Initially bpf_perf_event_output() was only used with 'struct pt_reg *ctx',
but then later it was generalized for all other tracing prog types,
for clsact and even for XDP.
So 'ctx' can be any of the context used by these program types.

> + *
> + * 		On user space, a program willing to read the values needs to
> + * 		call **perf_event_open**\ () on the perf event (either for
> + * 		one or for all CPUs) and to store the file descriptor into the
> + * 		*map*. This must be done before the eBPF program can send data
> + * 		into it. An example is available in file
> + * 		*samples/bpf/trace_output_user.c* in the Linux kernel source
> + * 		tree (the eBPF program counterpart is in
> + * 		*samples/bpf/trace_output_kern.c*).
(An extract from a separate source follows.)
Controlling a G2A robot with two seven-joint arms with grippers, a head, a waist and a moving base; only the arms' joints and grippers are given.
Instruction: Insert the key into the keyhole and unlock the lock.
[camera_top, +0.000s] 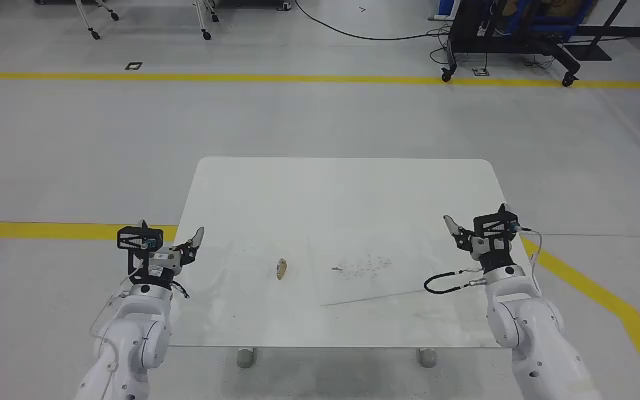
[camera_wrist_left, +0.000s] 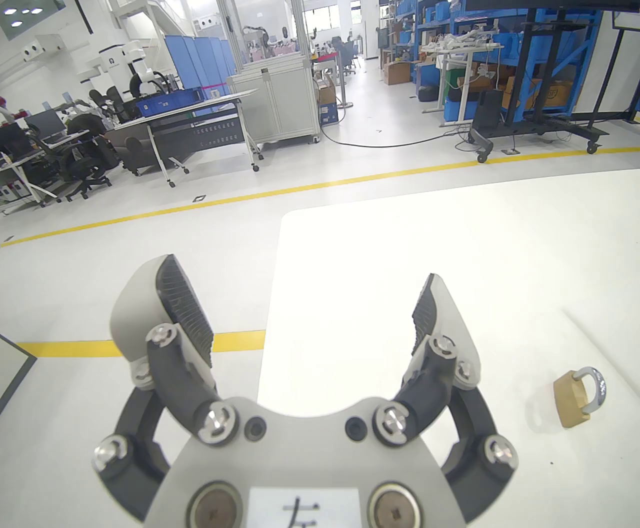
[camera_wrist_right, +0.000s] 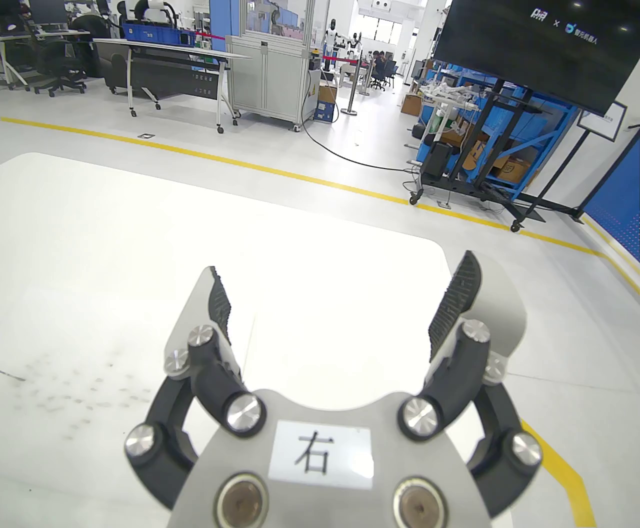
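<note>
Nearest the lens in the left wrist view, the left gripper (camera_wrist_left: 300, 280) stood wide, its ribbed black pads (camera_wrist_left: 182, 305) far apart with nothing between them. From above, this left gripper (camera_top: 172, 234) hung at the left edge of the white table (camera_top: 340, 190), partly over the floor. The right gripper (camera_wrist_right: 340, 270) was spread just as wide and held nothing. In the top view the right gripper (camera_top: 478, 222) hung over the table's right edge, with a black cable (camera_top: 445, 284) looping beside its wrist.

A brass padlock (camera_top: 281, 267) lay on its side on the tabletop, toward the front edge and somewhat left of the middle. It sat between the two grippers, nearer the left one and touching neither. In the left wrist view the padlock (camera_wrist_left: 575, 397) showed a gold-coloured body and a silvery shackle (camera_wrist_left: 596, 387) curving off one end.

A patch of grey smudges (camera_top: 362, 265) marked the table surface just to the right of the padlock. The same smudges (camera_wrist_right: 65, 390) showed off to one side of the right gripper.
</note>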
It looks like the
> + * 		following snippet:
> + *
> + * 		::
> + *
> + * 			volatile struct perf_event_mmap_page *header;
> + * 			struct perf_event_attr attr = {
> + * 			        .sample_type = PERF_SAMPLE_RAW,
> + * 			        .type = PERF_TYPE_SOFTWARE,
> + * 			        .config = PERF_COUNT_SW_BPF_OUTPUT,
> + * 			};
> + * 			int page_size;
> + * 			int mmap_size;
> + * 			int key = 0;
> + * 			int pmu_fd;
> + * 			void *base;
> + * 			
> + * 			if (load_bpf_file(filename))
> + * 			        return -1;
> + * 			
> + * 			pmu_fd = sys_perf_event_open(&attr,
> + * 			                             -1, // pid
> + * 			                              0, // cpu
> + * 			                             -1, // group_fd
> + * 			                              0);
> + * 			
> + * 			assert(pmu_fd >= 0);
> + * 			assert(bpf_map_update_elem(map_fd[0], &key,
> + * 			                           &pmu_fd, BPF_ANY) == 0);
> + * 			assert(ioctl(pmu_fd, PERF_EVENT_IOC_ENABLE, 0) == 0);
> + * 			
> + * 			page_size = getpagesize();
> + * 			mmap_size = page_size * (page_cnt + 1);
> + * 			
> + * 			base = mmap(NULL, mmap_size, PROT_READ | PROT_WRITE,
> + * 			            MAP_SHARED, fd, 0);
> + * 			if (base == MAP_FAILED)
> + * 			        return -1;
> + * 			
> + * 			header = base;

I think that is too much for the man page, especially above is far from
complete example.

> + *
> + * 		**bpf_perf_event_output**\ () achieves better performance
> + * 		than **bpf_trace_printk**\ () for sharing data with user
> + * 		space, and is much better suitable for streaming data from eBPF
> + * 		programs.
> + * 	Return
> + * 		0 on success, or a negative error in case of failure.
> + *
> + * int bpf_get_stackid(struct pt_reg *ctx, struct bpf_map *map, u64 flags)
> + * 	Description
> + * 		Walk a user or a kernel stack and return its id. To achieve
> + * 		this, the helper needs *ctx*, which is a pointer to the context
> + * 		on which the tracing program is executed, and a pointer to a
> + * 		*map* of type **BPF_MAP_TYPE_STACK_TRACE**.
> + *
> + * 		The last argument, *flags*, holds the number of stack frames to
> + * 		skip (from 0 to 255), masked with
> + * 		**BPF_F_SKIP_FIELD_MASK**. The next bits can be used to set
> + * 		a combination of the following flags:
> + *
> + * 		**BPF_F_USER_STACK**
> + * 			Collect a user space stack instead of a kernel stack.
> + * 		**BPF_F_FAST_STACK_CMP**
> + * 			Compare stacks by hash only.
> + * 		**BPF_F_REUSE_STACKID**
> + * 			If two different stacks hash into the same *stackid*,
> + * 			discard the old one.

we have an annoying bug here that we will be sending a patch to fix soon,
since right now there is no way for the program to know that stackid
got replaced.

> + *
> + * 		The stack id retrieved is a 32 bit long integer handle which
> + * 		can be further combined with other data (including other stack
> + * 		ids) and used as a key into maps. This can be useful for
> + * 		generating a variety of graphs (such as flame graphs or off-cpu
> + * 		graphs).
> + *
> + * 		For walking a stack, this helper is an improvement over
> + * 		**bpf_probe_read**\ (), which can be used with unrolled loops
> + * 		but is not efficient and consumes a lot of eBPF instructions.
> + * 		Instead, **bpf_get_stackid**\ () can collect up to
> + * 		**PERF_MAX_STACK_DEPTH** both kernel and user frames.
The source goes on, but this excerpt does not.